Whatever you want to call it: inference or deduction or type analysis. I
think we will be doing "bottom up type analysis" to use your phrasing. I
don't think we need any top-down inferencing at all.

In a function, we get our initial type inputs from the arguments and from
function return values. With those, we compute the types of each item.
Those are the types we pass to functions or return from the function.
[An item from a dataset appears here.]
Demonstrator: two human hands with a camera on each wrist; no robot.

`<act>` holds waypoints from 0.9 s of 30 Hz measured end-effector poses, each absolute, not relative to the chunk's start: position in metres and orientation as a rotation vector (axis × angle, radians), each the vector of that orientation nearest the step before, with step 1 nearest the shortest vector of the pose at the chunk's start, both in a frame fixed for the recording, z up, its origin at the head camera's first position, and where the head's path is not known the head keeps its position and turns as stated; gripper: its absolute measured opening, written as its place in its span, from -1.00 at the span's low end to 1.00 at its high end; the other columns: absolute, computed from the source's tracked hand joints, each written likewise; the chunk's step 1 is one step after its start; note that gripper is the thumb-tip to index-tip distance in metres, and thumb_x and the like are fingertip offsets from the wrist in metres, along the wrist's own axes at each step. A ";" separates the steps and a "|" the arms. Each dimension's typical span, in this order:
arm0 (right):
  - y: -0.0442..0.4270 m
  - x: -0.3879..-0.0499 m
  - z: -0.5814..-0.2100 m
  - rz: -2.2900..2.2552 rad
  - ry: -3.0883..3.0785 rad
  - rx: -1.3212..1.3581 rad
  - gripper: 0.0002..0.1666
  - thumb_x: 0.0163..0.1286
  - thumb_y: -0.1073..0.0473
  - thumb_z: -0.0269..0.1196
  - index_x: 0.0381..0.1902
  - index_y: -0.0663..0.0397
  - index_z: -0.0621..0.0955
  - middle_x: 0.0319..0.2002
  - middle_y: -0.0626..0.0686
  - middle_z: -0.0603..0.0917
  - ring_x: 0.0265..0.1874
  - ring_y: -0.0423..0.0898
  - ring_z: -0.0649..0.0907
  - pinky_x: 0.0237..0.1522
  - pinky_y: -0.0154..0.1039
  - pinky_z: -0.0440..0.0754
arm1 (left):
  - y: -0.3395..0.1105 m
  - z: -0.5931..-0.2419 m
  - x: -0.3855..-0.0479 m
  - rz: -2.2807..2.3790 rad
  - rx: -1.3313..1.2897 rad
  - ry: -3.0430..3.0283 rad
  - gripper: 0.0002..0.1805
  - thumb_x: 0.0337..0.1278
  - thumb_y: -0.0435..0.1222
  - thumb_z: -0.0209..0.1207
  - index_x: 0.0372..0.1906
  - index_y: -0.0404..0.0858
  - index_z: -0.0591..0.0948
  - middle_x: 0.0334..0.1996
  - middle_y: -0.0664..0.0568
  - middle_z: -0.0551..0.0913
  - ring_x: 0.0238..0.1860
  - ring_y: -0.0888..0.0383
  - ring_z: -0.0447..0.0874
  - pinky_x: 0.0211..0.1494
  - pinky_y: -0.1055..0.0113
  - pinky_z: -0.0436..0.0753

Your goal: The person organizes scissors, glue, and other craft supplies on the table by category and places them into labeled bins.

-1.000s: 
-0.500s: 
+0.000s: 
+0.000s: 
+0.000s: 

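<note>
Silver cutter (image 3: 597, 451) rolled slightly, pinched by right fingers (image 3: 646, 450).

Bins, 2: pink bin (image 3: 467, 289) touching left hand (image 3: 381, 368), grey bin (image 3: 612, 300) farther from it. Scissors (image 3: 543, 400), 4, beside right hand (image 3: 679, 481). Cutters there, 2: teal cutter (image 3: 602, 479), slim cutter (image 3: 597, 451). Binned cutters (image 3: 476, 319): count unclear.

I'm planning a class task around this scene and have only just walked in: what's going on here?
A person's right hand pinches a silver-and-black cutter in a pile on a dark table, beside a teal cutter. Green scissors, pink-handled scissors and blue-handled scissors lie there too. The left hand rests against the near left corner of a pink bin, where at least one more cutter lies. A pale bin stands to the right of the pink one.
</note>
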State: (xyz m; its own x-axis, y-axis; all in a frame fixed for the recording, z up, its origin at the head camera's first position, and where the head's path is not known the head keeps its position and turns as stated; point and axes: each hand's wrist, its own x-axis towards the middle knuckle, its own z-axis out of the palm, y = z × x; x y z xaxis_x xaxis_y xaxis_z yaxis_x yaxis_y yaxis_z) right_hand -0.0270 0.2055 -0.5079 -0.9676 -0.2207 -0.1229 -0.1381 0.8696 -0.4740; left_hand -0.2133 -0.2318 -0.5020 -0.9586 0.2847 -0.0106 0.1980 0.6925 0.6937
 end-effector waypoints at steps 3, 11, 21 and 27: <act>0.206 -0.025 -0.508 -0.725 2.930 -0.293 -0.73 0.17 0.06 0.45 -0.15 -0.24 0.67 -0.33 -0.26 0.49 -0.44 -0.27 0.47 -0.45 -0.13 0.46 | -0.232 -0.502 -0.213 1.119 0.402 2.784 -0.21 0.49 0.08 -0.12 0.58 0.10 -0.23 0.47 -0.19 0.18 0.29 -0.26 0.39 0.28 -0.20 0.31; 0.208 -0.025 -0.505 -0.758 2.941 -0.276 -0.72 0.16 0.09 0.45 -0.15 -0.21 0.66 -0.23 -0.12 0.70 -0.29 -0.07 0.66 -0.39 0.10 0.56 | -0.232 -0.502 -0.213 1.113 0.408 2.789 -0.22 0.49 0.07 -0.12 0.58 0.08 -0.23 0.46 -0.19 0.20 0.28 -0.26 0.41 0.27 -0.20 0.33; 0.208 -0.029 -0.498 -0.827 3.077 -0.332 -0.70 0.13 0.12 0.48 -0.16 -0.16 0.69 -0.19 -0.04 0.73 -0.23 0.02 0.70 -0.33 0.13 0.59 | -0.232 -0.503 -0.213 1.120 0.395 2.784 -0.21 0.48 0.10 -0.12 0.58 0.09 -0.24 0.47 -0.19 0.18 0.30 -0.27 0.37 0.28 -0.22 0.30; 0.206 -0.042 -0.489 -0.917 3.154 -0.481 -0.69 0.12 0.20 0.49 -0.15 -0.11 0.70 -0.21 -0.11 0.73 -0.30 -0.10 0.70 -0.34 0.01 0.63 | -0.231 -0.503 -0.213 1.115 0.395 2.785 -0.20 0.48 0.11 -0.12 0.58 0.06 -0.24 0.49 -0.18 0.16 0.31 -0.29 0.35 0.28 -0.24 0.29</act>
I still don't see your point. You've gone on at length about exceptions,
semantics, and what kinds of inference can or can't be done. What is the
point? At the end of this you say something about adding "static-y" stuff
to Python? What do you mean? Honestly, the previous email and this one
just seems to be a lot of gobbledygook. Long words, short on applicable,
useful content. Again: call me small-minded, but I think you're being
overly obtuse.

Comments below...

On Sat, 18 Dec 1999, skaller wrote:
> Greg Stein wrote:
> > On Sat, 18 Dec 1999, skaller wrote:
> > > ... long post about exceptions and semantic definition ...
> > 
> > Sorry John, call me dense, but I really don't see what you're talking
> > about. :-(
> 	It takes a while to understand the impact of conformance
> and specifications on semantics .. and that this is not just a
> matter of language lawyering, but a real, pragmatic, issue.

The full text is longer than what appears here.